*What is expected*: Restate the records in full, so that each line matches the original exactly.

(Data records)
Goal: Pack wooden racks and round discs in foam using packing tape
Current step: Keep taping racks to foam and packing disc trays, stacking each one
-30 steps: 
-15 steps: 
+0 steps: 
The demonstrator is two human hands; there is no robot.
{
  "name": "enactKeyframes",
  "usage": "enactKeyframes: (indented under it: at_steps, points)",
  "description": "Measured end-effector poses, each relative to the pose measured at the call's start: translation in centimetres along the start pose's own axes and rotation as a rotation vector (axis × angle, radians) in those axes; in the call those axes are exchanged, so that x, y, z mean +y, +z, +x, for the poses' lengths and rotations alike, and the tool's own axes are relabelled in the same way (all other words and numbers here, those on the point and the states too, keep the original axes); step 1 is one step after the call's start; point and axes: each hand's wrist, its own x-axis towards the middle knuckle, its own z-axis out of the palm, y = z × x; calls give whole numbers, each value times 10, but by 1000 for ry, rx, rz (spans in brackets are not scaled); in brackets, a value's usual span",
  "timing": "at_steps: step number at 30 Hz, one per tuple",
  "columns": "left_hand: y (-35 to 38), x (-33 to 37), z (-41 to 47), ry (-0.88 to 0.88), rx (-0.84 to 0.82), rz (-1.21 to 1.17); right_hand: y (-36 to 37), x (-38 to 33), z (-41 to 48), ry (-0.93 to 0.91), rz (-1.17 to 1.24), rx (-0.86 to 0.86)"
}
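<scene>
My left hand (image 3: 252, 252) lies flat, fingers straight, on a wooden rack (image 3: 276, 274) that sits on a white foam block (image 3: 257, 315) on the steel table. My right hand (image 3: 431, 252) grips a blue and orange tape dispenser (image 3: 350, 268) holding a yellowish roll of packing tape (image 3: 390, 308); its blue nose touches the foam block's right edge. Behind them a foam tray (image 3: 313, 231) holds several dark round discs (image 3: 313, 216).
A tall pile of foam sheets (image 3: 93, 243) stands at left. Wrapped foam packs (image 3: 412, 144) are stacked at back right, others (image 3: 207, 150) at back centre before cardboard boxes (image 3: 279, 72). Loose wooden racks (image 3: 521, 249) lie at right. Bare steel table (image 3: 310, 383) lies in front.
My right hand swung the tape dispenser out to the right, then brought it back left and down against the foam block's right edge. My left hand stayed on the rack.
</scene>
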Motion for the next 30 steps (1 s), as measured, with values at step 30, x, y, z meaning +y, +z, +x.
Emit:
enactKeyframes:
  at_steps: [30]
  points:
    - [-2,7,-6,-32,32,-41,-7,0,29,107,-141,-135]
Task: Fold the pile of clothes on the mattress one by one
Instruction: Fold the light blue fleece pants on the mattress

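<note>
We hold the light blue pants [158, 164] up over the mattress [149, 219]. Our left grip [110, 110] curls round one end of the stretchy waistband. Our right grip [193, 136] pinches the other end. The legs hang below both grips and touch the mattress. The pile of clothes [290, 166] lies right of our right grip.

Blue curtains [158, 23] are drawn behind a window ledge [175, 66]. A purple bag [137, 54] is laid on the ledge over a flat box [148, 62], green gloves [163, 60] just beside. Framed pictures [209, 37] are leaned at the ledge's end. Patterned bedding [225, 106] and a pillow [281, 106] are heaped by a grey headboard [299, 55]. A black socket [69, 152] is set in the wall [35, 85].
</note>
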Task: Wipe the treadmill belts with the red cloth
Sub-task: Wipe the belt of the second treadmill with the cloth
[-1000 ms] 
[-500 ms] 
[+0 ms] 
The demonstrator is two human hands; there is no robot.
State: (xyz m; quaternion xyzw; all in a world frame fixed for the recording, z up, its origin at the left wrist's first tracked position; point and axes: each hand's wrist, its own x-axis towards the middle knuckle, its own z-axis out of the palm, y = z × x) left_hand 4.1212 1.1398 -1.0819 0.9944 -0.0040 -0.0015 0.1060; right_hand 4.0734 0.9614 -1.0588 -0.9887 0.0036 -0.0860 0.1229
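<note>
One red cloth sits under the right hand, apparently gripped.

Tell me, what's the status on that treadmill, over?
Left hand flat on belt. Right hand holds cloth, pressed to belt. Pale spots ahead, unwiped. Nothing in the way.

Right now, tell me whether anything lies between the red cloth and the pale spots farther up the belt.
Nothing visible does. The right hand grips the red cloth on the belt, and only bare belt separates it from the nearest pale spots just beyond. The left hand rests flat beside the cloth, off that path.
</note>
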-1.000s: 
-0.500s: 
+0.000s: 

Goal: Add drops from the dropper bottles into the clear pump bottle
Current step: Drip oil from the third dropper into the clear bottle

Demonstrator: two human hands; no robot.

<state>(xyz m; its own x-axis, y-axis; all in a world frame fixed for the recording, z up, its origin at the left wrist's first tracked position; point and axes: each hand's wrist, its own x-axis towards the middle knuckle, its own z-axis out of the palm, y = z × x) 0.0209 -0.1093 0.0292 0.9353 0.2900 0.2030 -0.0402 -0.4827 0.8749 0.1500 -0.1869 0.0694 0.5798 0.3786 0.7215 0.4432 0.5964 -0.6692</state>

*Response box*:
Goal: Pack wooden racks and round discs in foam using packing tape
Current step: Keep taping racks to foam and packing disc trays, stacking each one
-30 steps: 
-15 steps: 
+0 steps: 
The demonstrator is two human hands; there is no robot.
{
  "name": "enactKeyframes",
  "usage": "enactKeyframes: (indented under it: at_steps, points)",
  "description": "Measured end-effector poses, each relative to the pose measured at the call's start: translation in centimetres along the start pose's own axes and rotation as a rotation vector (axis × angle, radians) in those axes; in the call those axes are exchanged, so that x, y, z mean +y, +z, +x, for the poses' lengths and rotations alike, and the tool's own axes are relabelled in the same way (all other words and numbers here, those on the point and the states too, keep the original axes); step 1 is one step after the call's start; point and axes: each hand's wrist, its own x-axis towards the middle knuckle, its own z-axis out of the palm, y = z × x; calls give whole numbers, each value times 10, but by 1000 for ry, rx, rz (spans in brackets are not scaled); in brackets, a value's usual span",
  "timing": "at_steps: step number at 30 Hz, one per tuple",
  "columns": "left_hand: y (-35 to 38), x (-33 to 37), z (-41 to 47), ry (-0.88 to 0.88), rx (-0.84 to 0.82), rz (-1.21 to 1.17); right_hand: y (-36 to 37), x (-38 to 33), z (-41 to 48), ry (-0.93 to 0.91), rz (-1.17 to 1.24), rx (-0.86 to 0.86)"
}
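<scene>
My left hand (image 3: 252, 252) lies flat, fingers straight, on a wooden rack (image 3: 276, 274) that sits on a white foam block (image 3: 257, 315) on the steel table. My right hand (image 3: 431, 252) grips a blue and orange tape dispenser (image 3: 350, 268) holding a yellowish roll of packing tape (image 3: 390, 308); its blue nose touches the foam block's right edge. Behind them a foam tray (image 3: 313, 231) holds several dark round discs (image 3: 313, 216).
A tall pile of foam sheets (image 3: 93, 243) stands at left. Wrapped foam packs (image 3: 412, 144) are stacked at back right, others (image 3: 207, 150) at back centre before cardboard boxes (image 3: 279, 72). Loose wooden racks (image 3: 521, 249) lie at right. Bare steel table (image 3: 310, 383) lies in front.
My right hand swung the tape dispenser out to the right, then brought it back left and down against the foam block's right edge. My left hand stayed on the rack.
</scene>
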Motion for the next 30 steps (1 s), as measured, with values at step 30, x, y, z meaning +y, +z, +x.
Emit:
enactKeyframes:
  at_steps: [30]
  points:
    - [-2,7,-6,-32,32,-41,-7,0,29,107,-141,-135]
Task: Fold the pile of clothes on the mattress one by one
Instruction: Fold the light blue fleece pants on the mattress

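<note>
We hold the light blue pants [158, 164] up over the mattress [149, 219]. Our left grip [110, 110] curls round one end of the stretchy waistband. Our right grip [193, 136] pinches the other end. The legs hang below both grips and touch the mattress. The pile of clothes [290, 166] lies right of our right grip.

Blue curtains [158, 23] are drawn behind a window ledge [175, 66]. A purple bag [137, 54] is laid on the ledge over a flat box [148, 62], green gloves [163, 60] just beside. Framed pictures [209, 37] are leaned at the ledge's end. Patterned bedding [225, 106] and a pillow [281, 106] are heaped by a grey headboard [299, 55]. A black socket [69, 152] is set in the wall [35, 85].
</note>
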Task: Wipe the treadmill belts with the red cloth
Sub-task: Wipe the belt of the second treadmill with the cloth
[-1000 ms] 
[-500 ms] 
[+0 ms] 
The demonstrator is two human hands; there is no robot.
State: (xyz m; quaternion xyzw; all in a world frame fixed for the recording, z up, its origin at the left wrist's first tracked position; point and axes: each hand's wrist, its own x-axis towards the middle knuckle, its own z-axis out of the palm, y = z × x) left_hand 4.1212 1.1398 -1.0819 0.9944 -0.0040 -0.0015 0.1060; right_hand 4.0734 0.9614 -1.0588 -0.9887 0.0036 -0.0860 0.1229
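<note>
One red cloth sits under the right hand, apparently gripped.

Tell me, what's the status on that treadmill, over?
Left hand flat on belt. Right hand holds cloth, pressed to belt. Pale spots ahead, unwiped. Nothing in the way.

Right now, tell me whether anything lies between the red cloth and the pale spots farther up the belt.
Nothing visible does. The right hand grips the red cloth on the belt, and only bare belt separates it from the nearest pale spots just beyond. The left hand rests flat beside the cloth, off that path.
</note>
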-1.000s: 
-0.500s: 
+0.000s: 

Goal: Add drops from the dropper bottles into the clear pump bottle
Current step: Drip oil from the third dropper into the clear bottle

Demonstrator: two human hands; no robot.

<state>(xyz m; its own x-axis, y-axis; all in a world frame fixed for the recording, z up, its origin at the left wrist's first tracked position; point and axes: each hand's wrist, its own x-axis towards the middle knuckle, its own z-axis out of the palm, y = z × x) 0.0209 -0.1093 0.0292 0.9353 0.2900 0.2030 -0.0402 -0.4827 0.8749 0.1500 -0.1869 0.0694 0.5798 0.3786 0.7215 0.4432 0.5964 -0.6692</state>

Nothing remains to be done, and the exercise is complete.